Sid Davis, a longtime real estate broker and author of “A Survival Guide to Selling a Home,” says it’s not uncommon for sellers to suffer from insomnia while their property is on the market.
“Even in a hot neighborhood, where houses are practically flying off the market, some sellers get totally stressed out,” Davis says.
Financial fears, along with health concerns, are leading factors that are highly correlated to insomnia, says Dr. Lawrence Epstein, a physician specializing in sleep at the Harvard Medical School and co-author of “The Harvard Medical School Guide to a Good Night’s Sleep.”
Real estate issues are only one of many explanations for insomnia. Epstein estimates that about 10 percent of American adults experience a chronic sleep problem.
Are you having difficulty sleeping due to a significant real estate issue or for any other reason? If so, these few pointers could help:
-- Realize that medication is a short-term fix at best.
Colleen Carney, co-author of “Quiet Your Mind & Get to Sleep,” has no objection to the short-term use of sleep aids. For example, they could be appropriate for people in the midst of a stressful home-buying transition.
“Medications are a quick and inexpensive fix for people with temporary insomnia due to a stressful situation,” says Carney, a psychologist specializing in sleep.
But Carney cautions that the use of sleep medications for more than two or three months can be counterproductive and could actually hinder the efforts of insomniacs to obtain sounder sleep.
-- Try to take the time to wind down before bedtime.
As Carney says, human beings aren’t programmed to downshift suddenly from an excited or stressful state of mind to the kind of relaxation that’s conducive to sound sleep. For that reason, she recommends that those suffering from insomnia give themselves a “buffer period” before going to bed.
“You need at least an hour to wind down,” says Carney, who’s been involved in sleep research for well over a decade.
During your buffer period, try to avoid work-related activities or discussions which could provoke worry or anxiety. For example, don’t get into a heated conversation with your spouse about which home to buy or how to deal with an unsold property. Instead, limit yourself to quiet activities, such as reading or watching a calming movie.
“Don’t do anything before bed that could over-stimulate you and make it harder for you to produce sound sleep,” Carney says.
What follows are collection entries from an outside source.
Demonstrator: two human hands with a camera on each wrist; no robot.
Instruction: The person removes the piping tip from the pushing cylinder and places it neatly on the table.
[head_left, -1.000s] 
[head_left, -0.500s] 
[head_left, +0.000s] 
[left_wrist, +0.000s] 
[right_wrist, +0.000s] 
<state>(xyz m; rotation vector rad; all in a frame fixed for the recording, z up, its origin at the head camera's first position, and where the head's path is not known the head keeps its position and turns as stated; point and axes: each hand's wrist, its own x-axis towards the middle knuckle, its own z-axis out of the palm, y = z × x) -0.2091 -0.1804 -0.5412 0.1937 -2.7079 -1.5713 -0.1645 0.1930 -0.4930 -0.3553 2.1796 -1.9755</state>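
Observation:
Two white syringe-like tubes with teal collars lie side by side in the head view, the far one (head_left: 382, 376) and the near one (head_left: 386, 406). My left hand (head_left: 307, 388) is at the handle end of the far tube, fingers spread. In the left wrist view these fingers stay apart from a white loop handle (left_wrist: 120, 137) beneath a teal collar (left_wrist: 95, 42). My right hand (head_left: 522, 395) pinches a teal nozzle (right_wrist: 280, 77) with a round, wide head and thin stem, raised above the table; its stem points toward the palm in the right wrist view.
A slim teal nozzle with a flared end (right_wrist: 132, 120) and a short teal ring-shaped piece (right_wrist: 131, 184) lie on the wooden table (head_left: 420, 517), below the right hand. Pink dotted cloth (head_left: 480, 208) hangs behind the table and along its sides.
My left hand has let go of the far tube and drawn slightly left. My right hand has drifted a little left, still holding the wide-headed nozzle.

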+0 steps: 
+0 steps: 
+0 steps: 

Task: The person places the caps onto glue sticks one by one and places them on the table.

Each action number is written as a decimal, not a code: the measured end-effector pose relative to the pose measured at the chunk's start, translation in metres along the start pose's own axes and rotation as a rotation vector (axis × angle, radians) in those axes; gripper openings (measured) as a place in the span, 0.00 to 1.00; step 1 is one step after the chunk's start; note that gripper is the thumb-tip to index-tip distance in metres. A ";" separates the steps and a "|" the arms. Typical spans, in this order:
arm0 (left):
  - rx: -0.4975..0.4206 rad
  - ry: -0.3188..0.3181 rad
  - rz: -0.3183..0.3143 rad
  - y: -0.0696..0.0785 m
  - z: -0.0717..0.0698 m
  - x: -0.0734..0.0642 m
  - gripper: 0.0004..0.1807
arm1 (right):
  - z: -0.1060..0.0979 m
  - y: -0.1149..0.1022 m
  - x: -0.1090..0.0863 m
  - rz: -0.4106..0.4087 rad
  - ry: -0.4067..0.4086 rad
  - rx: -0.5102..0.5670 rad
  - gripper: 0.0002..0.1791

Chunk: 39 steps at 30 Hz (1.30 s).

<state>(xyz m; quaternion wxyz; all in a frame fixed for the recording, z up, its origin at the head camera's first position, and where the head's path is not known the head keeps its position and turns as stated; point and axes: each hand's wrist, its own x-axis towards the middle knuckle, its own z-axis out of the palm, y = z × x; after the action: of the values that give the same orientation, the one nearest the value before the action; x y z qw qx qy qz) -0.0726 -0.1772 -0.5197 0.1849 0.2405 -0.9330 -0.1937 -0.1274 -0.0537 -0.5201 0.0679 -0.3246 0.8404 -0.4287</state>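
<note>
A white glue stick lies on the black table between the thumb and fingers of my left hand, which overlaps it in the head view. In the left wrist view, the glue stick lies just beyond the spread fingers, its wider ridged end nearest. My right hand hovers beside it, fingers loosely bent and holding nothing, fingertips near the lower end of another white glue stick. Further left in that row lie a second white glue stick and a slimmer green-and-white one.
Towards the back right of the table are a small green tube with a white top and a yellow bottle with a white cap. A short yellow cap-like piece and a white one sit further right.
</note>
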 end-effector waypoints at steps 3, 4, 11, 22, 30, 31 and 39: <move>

-- Track your sleep habits closely.
Sleep experts say the most effective ways to deal with insomnia involve behavioral changes that can’t be accomplished overnight. They require sustained effort over a period of time.
“It’s the bad habits that affect our sleep more than anything else,” Carney says.
Because it can take weeks to reverse sleep habits, insomnia experts recommend use of a sleep log that can be found in many books on the topic of insomnia.
“The idea is to track your sleep habits until you can change them in constructive ways,” Carney says.
One practical guide you can consult is “The Insomnia Workbook” by Stephanie Silberman.
-- Keep electronic devices out of your bedroom if possible.
It’s no secret that electronic devices such as cell phones, tablets and laptops are a primary source of information for those heading into the home purchase or sale. But using them at night for this or any other purpose can be counterproductive to restful sleep, especially for people prone to insomnia, according to Carney.
“Ideally, you’ll sleep in a bedroom without a computer, or at least you’ll shut it down before going to bed,” she says.
Carney and other insomnia specialists say an increasing number of people are hindering their prospects for good sleep by bringing electronic devices -- including laptops and cell phones -- into bed with them.
“You don’t want anything electronic in your bed. It’s also a good idea to avoid watching TV in your bedroom,” she says.